I do not understand the obsession with the hobgoblin of secularism among church leaders in the U.K. As far as N.T. Wright is concerned, the only logical explanation for any kind of widespread opposition to his personal political and ethical views is that there must be a "militantly atheist and secularist lobby" out to defeat him (and the one behind the curtain, The One True God, for whom the bishop speaks). How bizarre for a man who is supposed to be brilliant, at least after a fashion.

Your essay is brilliant, Adrian. I need to spend more time with it, but just in passing, I'm struck with how odd it seems that Bishops Wright and Spong, both popular writers and scholars (Wright much more of a scholar, at least when he's not ranting), both spend an exorbitant amount of time and energy on the notion of the bodily Resurrection, fussing and fretting about whether it "really" happened, as a matter of historical, empirical, physical fact or whether it was merely a powerful imagining -- as if nothing else truly mattered -- flip side fundamentalists, both of them. I don't mind Spong, for various reasons, but Wright seems to me to be making rather a fool of himself, jousting at the non-believers (or as someone put it, the "God-free") when his kind of thinking seems to be causing much greater harm to Christianity than that of his supposed mighty opponents.

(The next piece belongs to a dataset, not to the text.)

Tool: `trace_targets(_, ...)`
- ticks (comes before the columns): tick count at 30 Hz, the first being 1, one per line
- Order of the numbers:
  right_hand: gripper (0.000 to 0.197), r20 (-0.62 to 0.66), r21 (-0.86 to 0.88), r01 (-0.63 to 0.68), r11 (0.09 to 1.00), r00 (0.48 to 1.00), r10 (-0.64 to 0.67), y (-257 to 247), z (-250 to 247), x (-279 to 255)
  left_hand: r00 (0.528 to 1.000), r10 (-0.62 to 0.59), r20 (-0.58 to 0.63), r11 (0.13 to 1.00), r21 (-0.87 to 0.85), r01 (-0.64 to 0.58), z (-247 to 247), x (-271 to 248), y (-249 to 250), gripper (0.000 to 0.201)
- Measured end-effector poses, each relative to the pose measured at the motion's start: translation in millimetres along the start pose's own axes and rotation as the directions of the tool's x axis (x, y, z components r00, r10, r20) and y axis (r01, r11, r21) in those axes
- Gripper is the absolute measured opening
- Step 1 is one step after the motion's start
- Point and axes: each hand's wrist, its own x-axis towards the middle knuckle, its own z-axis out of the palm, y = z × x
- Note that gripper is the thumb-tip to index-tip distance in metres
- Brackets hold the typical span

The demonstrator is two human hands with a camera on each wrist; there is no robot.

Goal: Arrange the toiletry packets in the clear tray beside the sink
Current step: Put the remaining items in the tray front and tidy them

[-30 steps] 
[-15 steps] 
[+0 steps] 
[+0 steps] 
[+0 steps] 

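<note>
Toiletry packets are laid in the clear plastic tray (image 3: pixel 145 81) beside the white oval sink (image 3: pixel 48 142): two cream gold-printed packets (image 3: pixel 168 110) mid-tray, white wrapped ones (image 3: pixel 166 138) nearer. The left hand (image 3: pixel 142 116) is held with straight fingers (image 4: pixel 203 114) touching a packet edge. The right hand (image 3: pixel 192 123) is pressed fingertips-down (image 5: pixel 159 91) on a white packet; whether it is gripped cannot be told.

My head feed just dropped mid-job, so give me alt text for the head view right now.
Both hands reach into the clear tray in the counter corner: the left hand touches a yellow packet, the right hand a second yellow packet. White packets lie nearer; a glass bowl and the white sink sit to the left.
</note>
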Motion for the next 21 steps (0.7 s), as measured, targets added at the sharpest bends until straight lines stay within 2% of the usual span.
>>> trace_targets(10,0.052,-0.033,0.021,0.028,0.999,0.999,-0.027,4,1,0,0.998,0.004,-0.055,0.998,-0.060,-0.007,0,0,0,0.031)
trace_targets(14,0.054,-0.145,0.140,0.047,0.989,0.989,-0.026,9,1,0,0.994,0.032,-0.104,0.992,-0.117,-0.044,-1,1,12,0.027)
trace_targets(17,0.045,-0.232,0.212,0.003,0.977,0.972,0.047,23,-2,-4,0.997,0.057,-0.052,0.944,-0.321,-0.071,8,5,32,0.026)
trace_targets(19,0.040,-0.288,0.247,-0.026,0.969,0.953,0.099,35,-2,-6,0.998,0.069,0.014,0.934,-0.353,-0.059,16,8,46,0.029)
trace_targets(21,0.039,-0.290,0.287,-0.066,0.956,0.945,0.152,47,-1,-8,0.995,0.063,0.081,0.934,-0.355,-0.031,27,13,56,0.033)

But would do I know? Just gazing across the pond here when not looking at our own mess.

Pluralist (Adrian Worsfold) said...

Well Spong started out as an evangelical. Most lately he links the whole crucifixion-resurrection to Jewish festivals, and the palm leaves are only available at the festival of tabernacles and yet the narrative goes on to Pesach.

One reason why I did bother with the Anglican "heavy" - 'I'm a friend of the Archbishop' - is to put him alongside Williams and Jensen. My point is none of these work. Jensen is crass, Williams leaves you nowhere and Wright makes assumptions. None of them will employ metaphor for what it is.